= On the Beach at Bali-Bali =

"On the Beach at Bali-Bali" is a song written by Abner Silver (music), Al Sherman, and Jack Meskill (lyrics). It was written in 1935, copyrighted June 5, 1936, and first recorded by Shep Fields and His Rippling Rhythm Orchestra on May 18, 1936. It was soon covered by Jimmie Lunceford, Tommy Dorsey, and Henry "Red" Allen, among others that same year. In 1937 it appeared in the Marx Brothers film A Day at the Races where Chico Marx played it comedically on the piano.

==History of the title==
The original title was "On a Street in Baden Baden", but the writers soon realized that Baden-Baden was in Germany.
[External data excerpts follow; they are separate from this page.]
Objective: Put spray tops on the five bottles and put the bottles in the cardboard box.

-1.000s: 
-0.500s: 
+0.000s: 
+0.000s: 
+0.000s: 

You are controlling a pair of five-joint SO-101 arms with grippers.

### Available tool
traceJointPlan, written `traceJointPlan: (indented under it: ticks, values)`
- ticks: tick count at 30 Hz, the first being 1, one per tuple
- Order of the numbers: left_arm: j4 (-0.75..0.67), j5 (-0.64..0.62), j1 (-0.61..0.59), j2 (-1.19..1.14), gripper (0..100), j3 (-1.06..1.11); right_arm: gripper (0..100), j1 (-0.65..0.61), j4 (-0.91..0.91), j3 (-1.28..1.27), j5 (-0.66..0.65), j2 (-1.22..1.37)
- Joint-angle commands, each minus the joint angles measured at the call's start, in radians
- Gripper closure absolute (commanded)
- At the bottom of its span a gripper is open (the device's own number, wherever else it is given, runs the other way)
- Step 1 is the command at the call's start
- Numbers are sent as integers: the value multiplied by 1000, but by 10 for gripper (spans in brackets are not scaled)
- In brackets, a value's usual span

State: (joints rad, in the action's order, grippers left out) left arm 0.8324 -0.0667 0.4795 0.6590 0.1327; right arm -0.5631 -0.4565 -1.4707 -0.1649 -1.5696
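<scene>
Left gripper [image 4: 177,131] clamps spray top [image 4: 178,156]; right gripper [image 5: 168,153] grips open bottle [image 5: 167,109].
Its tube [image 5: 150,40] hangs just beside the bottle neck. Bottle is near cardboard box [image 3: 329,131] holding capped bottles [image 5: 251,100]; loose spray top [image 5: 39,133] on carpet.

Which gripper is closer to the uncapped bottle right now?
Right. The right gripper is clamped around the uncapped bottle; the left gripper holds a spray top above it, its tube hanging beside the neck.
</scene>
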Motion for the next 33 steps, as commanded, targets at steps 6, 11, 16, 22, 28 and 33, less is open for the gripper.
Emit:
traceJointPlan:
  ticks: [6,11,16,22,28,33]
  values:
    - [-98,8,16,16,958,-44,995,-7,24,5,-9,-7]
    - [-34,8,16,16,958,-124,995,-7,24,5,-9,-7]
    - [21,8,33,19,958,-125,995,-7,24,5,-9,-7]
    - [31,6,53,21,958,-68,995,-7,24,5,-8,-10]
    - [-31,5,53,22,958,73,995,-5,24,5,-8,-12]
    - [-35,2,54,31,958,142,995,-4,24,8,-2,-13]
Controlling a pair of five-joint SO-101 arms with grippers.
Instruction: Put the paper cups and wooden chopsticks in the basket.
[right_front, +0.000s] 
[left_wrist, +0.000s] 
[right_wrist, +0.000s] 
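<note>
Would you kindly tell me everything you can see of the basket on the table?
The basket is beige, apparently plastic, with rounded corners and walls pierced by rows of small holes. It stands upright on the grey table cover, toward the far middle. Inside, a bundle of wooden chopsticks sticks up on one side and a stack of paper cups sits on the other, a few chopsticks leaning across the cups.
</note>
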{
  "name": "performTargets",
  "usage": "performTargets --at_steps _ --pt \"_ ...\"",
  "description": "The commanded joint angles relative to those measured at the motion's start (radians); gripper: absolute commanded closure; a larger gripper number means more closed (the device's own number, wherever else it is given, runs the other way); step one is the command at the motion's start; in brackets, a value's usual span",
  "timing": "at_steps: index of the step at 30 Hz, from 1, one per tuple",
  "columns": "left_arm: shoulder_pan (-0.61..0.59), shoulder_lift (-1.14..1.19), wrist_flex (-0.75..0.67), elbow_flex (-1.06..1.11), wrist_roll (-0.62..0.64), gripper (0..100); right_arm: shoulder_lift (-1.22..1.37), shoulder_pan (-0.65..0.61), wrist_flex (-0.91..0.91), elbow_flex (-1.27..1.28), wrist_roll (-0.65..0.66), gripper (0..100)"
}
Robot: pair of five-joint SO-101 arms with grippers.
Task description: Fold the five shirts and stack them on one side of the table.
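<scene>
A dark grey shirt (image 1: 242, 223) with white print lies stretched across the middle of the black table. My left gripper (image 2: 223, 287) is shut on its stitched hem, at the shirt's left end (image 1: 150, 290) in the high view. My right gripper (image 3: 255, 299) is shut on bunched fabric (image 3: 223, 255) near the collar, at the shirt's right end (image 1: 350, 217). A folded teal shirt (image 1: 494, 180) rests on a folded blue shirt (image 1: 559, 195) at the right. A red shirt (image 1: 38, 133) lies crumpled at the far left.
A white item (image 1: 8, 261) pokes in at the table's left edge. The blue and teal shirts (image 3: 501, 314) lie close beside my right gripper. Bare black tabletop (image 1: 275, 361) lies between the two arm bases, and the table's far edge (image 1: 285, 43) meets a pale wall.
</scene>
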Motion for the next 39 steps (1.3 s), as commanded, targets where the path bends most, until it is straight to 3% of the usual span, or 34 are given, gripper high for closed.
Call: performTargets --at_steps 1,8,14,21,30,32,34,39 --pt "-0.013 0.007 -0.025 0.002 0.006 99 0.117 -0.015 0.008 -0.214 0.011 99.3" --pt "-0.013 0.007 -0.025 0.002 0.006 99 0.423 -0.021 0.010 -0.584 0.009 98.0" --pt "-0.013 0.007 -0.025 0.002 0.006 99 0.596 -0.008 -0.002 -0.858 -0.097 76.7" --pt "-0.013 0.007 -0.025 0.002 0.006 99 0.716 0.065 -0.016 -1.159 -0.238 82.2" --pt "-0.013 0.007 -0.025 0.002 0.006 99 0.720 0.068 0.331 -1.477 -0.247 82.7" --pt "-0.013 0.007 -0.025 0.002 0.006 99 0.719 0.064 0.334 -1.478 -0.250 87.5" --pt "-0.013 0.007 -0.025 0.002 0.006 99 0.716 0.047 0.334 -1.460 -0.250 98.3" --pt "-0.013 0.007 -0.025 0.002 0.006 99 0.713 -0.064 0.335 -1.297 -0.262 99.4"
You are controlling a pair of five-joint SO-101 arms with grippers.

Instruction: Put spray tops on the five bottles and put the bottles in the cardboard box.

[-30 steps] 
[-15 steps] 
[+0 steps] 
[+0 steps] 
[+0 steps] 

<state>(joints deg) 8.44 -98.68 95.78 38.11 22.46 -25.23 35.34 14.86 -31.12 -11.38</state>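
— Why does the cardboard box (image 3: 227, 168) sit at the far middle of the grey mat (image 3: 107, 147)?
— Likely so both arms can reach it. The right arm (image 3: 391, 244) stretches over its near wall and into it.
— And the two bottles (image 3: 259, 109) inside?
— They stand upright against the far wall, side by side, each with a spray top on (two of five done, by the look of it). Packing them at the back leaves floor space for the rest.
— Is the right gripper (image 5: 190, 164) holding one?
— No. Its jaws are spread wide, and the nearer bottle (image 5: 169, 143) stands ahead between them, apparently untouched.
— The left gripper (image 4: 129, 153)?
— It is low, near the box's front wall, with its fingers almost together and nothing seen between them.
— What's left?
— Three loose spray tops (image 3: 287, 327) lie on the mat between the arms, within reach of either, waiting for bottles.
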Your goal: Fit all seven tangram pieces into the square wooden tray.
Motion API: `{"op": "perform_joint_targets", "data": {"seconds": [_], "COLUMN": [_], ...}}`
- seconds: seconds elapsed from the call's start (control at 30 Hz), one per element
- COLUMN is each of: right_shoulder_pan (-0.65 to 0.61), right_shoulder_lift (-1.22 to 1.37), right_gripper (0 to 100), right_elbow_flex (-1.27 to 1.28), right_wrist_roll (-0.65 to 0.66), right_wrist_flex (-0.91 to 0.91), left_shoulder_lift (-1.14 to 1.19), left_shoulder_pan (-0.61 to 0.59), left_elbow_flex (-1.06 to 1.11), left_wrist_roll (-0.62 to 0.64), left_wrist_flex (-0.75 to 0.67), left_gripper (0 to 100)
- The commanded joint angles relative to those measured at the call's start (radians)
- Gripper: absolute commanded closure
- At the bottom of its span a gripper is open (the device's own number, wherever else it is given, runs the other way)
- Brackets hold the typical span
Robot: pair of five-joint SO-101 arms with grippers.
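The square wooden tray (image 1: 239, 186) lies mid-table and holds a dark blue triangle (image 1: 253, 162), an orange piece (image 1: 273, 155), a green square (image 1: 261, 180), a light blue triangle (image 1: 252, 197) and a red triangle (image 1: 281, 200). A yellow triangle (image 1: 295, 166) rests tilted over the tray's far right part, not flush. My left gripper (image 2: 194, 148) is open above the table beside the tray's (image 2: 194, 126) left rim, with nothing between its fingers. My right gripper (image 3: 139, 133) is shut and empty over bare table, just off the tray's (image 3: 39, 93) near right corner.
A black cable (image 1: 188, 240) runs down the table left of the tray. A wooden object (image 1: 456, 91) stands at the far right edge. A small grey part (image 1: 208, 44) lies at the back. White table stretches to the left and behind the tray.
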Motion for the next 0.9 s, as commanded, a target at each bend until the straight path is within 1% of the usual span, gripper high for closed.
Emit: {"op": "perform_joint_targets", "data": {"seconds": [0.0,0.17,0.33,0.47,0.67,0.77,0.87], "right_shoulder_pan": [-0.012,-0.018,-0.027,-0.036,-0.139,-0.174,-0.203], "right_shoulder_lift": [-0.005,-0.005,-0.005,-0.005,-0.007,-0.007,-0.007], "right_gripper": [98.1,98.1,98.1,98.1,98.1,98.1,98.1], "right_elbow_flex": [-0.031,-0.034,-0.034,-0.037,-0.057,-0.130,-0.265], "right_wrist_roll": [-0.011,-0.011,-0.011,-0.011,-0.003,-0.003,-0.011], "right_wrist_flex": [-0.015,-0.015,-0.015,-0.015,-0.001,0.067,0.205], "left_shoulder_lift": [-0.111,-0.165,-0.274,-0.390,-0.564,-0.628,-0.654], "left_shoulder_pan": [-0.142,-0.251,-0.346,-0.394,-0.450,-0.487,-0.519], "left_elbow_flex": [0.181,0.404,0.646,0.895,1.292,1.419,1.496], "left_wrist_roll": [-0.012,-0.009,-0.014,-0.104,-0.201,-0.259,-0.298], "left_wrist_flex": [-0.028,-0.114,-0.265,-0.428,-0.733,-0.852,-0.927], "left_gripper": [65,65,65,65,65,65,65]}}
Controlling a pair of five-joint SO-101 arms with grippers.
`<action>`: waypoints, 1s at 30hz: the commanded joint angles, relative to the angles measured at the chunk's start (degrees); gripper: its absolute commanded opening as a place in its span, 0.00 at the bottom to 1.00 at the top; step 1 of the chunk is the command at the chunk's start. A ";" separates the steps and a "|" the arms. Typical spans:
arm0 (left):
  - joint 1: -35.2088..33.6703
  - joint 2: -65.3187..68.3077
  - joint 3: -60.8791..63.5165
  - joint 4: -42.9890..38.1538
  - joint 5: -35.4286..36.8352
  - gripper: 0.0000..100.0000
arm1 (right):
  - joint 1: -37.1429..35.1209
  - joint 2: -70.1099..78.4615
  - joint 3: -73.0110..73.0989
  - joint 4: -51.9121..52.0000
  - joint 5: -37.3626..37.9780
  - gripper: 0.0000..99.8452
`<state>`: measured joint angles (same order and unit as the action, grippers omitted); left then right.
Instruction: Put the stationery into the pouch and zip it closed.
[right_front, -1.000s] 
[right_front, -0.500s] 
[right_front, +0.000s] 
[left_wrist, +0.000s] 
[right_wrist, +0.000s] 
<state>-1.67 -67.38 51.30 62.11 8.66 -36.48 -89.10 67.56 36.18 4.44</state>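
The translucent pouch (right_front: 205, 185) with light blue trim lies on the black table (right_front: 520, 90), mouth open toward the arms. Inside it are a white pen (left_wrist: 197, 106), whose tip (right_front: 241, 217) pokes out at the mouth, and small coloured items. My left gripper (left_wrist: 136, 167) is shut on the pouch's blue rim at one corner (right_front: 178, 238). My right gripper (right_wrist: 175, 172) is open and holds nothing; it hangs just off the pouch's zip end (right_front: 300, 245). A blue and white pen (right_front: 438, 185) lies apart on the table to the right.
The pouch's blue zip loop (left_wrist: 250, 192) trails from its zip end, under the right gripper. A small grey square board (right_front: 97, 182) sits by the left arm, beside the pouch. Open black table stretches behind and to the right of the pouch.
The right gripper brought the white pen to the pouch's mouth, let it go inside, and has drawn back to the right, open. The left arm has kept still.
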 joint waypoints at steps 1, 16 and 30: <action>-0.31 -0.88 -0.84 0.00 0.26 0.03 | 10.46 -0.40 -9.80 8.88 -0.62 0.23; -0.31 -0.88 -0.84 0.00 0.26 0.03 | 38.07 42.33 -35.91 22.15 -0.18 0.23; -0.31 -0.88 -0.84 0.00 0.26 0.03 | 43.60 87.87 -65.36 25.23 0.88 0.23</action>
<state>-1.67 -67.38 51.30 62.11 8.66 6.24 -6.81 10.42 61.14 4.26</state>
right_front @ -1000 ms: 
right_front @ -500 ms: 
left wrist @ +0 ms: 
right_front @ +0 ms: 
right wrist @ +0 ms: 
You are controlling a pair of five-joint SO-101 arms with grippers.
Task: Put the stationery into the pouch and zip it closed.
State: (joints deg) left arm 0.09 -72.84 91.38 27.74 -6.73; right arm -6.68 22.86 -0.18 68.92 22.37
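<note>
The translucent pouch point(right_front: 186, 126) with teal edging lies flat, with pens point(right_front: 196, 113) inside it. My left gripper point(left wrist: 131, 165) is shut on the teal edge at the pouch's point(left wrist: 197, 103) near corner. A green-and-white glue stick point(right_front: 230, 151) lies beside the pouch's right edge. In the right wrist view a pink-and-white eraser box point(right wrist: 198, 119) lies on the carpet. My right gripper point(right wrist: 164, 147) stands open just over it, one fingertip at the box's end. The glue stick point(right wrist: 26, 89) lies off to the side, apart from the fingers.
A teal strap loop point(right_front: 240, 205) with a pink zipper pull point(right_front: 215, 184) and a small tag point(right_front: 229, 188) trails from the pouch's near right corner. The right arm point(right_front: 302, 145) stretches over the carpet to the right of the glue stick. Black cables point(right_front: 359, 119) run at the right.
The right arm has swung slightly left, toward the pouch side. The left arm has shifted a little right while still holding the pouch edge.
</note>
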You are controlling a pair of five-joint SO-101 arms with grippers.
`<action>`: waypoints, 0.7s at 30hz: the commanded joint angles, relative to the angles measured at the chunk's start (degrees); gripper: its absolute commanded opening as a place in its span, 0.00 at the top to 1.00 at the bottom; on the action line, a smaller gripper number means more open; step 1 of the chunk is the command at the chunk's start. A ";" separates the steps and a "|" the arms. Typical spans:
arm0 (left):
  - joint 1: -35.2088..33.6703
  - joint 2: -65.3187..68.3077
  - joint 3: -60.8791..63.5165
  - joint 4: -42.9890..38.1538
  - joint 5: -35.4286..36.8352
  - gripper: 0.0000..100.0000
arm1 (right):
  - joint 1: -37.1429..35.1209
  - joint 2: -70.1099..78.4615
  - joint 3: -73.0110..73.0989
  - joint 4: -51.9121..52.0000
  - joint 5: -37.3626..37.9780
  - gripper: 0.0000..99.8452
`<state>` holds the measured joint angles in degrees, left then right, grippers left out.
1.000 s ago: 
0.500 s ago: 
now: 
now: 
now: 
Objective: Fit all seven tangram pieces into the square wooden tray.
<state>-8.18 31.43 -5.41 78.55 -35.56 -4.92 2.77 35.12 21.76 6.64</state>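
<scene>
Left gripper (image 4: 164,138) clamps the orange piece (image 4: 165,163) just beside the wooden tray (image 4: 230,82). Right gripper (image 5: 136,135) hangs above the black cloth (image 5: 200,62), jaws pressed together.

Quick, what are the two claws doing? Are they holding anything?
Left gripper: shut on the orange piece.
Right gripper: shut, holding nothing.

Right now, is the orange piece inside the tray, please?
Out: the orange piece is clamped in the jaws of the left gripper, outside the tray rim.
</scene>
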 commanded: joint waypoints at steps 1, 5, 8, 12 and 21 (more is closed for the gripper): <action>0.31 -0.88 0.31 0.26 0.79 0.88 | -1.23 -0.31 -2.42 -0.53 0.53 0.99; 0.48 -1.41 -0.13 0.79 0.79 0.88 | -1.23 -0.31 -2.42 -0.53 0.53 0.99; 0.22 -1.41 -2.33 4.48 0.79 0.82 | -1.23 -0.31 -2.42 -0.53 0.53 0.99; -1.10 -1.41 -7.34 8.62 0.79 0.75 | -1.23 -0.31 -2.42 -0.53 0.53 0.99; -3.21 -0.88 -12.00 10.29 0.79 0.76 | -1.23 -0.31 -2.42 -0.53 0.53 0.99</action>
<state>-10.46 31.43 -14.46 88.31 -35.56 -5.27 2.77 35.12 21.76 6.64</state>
Because in 1935, German dictator, Adolf Hitler threatened the peace of the world; the authors changed the "street" to a "beach" and the city of "Baden Baden" to the tropical (if not fictional) island of "Bali-Bali". Publishers commented that there was, in fact, no place called, "Bali-Bali" and insisted on the name being reduced to one "Bali". However, the writers refused to change the name any further, finally finding a home for their song, new name intact, with the publishing house: Edwin H. Morris Music & Co., Inc. of 1619 Broadway, New York City.

==Literary Sources==
- Sherman, Robert B. Walt's Time: from before to beyond. Chapter 2; "Al's Time", Pages 98–99. Santa Clarita: Camphor Tree Publishers, 1998.